Hecate, & Iro in sù le strade urbane
Chiedon piangendo a l’imbriaca sorte
Di un Mida avaro, un vomito di Pane.
Ma quei non apre, à chi non porta porte:
E se pur getta un tozzo al Pellegrino,
Lunghe non son le Carità di Corte.
Muore intanto, anhelando un sol quattrino,
La Turba, e in Corte poi vive al perdente
De poveri palati il Palatino.
Musa mia così và. Se nel rodente
Digiun mordo gli Avari, ha gran ragione
Morder la lingua, hor che non rode il dente.
Habbi dunque di mè compassione,
Se siam forzati in secolo perverso,
Io cangiar esercitio, e tù Padrone.
È ver, che il cibo è da Virtù diverso:
Ma per girar di Poesia lo spatio,
Non han forza digiuni i piè del verso.
Quando di Lira il Sonatore Horatio,
Canta Evohè d’Ottavian ne l’Horto,
Credemi Musa mia, che ’l Ventre ha satio.

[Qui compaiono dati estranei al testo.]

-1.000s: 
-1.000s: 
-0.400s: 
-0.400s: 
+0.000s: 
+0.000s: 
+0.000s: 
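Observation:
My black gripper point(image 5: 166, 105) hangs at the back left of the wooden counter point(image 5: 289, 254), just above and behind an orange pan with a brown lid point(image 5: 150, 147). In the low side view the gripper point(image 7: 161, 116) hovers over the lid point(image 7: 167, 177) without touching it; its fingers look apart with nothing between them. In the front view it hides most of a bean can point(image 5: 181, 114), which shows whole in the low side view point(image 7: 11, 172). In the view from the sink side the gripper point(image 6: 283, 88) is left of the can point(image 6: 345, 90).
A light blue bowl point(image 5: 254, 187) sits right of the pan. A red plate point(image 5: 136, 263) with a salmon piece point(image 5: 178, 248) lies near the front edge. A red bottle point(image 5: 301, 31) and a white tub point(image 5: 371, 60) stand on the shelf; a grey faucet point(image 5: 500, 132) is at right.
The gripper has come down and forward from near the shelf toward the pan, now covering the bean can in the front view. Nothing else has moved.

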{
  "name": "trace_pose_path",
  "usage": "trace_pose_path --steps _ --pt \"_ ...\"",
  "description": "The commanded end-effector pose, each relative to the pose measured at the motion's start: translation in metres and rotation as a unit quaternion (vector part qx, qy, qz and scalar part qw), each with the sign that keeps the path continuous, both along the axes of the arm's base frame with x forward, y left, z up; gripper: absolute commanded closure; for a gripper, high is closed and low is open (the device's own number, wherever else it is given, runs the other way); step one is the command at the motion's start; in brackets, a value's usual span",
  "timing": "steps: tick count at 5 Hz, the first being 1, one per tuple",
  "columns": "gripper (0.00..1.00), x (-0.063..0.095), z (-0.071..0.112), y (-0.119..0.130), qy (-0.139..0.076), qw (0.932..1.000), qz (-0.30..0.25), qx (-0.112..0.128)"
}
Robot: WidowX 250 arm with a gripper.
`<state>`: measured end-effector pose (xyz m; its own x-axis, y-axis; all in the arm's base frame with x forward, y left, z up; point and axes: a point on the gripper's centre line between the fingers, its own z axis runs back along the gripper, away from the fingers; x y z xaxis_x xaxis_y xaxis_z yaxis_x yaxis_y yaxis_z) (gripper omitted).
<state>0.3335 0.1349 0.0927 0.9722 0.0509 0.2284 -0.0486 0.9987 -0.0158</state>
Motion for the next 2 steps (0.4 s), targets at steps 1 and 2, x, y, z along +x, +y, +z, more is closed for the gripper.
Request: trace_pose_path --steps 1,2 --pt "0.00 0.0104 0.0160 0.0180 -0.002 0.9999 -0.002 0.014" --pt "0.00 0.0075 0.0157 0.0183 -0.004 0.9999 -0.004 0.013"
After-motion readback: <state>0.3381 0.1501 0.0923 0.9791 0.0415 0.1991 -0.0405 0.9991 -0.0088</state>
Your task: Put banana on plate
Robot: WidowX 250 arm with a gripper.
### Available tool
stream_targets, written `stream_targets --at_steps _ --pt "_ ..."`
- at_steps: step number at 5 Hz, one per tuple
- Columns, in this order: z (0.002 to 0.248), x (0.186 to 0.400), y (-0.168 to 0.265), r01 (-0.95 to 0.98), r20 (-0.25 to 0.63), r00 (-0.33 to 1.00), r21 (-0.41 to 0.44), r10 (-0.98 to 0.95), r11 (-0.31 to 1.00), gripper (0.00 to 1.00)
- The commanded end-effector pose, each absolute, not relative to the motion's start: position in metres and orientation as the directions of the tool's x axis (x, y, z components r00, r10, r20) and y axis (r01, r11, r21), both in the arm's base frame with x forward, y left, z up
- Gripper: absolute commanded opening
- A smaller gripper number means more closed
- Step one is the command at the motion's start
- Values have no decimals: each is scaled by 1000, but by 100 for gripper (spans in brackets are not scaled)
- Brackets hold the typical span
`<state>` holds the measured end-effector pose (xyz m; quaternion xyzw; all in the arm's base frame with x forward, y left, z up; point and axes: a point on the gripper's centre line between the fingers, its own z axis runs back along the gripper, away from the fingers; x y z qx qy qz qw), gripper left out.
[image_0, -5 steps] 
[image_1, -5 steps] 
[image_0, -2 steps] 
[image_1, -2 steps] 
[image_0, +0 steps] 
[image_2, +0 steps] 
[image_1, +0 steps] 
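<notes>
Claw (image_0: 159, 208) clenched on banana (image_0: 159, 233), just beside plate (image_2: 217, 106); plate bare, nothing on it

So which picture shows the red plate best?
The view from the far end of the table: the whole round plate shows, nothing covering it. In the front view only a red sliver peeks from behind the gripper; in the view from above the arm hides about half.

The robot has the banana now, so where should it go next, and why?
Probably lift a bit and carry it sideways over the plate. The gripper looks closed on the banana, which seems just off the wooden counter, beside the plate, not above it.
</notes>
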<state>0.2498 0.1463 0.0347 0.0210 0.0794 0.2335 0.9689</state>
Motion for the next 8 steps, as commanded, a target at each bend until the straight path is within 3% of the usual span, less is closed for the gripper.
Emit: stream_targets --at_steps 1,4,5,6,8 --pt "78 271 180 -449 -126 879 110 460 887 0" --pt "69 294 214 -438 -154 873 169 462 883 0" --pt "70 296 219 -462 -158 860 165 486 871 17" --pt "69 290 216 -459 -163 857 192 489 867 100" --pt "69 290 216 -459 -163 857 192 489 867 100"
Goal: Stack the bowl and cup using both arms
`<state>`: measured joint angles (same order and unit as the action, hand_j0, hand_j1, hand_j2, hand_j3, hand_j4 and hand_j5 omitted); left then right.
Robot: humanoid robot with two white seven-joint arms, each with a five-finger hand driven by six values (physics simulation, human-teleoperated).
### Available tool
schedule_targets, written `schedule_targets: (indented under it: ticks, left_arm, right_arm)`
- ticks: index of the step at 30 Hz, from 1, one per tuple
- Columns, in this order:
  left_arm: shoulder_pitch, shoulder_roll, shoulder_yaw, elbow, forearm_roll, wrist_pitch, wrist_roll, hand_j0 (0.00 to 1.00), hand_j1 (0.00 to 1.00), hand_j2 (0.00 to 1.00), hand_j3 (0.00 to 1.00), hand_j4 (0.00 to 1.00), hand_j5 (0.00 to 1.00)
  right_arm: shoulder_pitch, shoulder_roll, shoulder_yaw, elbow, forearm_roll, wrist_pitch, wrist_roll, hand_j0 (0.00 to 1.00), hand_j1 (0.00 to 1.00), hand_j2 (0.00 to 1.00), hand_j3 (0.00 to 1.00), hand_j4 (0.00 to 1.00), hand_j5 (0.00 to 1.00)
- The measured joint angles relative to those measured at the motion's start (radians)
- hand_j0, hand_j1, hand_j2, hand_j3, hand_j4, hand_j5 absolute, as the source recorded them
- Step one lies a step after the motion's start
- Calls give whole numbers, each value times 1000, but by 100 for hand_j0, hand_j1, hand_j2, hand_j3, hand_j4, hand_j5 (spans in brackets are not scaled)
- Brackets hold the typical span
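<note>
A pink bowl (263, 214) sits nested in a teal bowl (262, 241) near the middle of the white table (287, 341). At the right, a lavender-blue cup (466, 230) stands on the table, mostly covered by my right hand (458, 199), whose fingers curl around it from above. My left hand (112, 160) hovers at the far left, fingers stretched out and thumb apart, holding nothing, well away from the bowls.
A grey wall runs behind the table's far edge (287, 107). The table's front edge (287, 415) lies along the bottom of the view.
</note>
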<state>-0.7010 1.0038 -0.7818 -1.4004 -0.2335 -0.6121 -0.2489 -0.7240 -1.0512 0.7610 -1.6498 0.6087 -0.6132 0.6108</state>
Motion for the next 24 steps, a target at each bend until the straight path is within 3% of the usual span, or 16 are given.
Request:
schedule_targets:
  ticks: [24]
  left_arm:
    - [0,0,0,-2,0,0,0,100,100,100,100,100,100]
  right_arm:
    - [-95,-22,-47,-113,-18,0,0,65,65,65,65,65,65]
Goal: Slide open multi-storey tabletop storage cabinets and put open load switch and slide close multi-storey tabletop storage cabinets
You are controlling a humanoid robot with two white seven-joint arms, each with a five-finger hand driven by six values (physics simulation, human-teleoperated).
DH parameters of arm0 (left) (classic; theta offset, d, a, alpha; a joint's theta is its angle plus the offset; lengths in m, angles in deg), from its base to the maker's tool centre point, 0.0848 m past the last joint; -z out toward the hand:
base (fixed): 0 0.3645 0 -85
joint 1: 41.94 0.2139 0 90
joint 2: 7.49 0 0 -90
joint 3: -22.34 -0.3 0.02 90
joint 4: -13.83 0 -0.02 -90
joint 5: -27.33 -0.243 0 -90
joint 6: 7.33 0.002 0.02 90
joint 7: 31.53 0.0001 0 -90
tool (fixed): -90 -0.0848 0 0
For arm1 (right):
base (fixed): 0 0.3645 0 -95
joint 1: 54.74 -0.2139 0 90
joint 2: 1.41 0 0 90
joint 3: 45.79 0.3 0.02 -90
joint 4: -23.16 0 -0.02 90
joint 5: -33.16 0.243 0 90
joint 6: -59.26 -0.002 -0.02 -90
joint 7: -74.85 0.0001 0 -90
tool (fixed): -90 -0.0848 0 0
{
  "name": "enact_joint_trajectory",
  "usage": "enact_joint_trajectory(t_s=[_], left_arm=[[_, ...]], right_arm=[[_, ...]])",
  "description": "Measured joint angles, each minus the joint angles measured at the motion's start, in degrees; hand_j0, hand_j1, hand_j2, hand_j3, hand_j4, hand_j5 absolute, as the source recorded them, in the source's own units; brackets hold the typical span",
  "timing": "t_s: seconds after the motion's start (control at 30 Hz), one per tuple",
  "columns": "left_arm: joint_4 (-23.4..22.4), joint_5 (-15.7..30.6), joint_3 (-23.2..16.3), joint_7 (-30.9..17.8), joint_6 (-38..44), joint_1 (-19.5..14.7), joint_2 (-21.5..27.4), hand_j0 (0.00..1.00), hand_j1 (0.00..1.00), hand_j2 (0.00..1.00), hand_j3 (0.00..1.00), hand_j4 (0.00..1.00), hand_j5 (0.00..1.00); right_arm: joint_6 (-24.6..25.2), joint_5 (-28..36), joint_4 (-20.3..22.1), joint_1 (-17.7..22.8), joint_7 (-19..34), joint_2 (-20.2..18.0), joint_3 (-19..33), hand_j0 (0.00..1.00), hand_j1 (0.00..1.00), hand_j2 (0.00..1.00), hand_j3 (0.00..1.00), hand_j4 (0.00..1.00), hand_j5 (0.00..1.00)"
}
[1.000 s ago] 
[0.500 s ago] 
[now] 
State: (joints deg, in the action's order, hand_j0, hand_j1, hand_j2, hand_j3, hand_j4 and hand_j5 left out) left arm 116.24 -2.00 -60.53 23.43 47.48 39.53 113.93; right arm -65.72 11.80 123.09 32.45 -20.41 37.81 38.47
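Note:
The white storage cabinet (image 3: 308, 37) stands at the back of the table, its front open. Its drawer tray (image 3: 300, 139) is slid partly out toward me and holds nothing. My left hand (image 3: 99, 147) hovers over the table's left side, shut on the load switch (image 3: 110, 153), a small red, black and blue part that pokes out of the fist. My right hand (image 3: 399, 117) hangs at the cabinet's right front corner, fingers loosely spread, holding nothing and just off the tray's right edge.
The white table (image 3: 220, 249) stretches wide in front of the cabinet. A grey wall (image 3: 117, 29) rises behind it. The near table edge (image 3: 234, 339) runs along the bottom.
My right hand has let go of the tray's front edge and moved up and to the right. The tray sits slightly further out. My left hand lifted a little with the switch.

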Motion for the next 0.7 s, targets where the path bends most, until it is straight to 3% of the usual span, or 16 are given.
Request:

Non fa immortal la Povertà, fa morto,
La Vita è un navigar, porto la Gloria;
Mà non si và senza biscotti al porto.
Voler gran nome entro l’altrui memoria
Pria d’inalzar le sue sostanze nane,
È una vera follia di Vanagloria.
Son già da mè le Poesie lontane,
E sol nei Panegirici ho concetti,
Perche Giro ogni giorno a trovar Pane.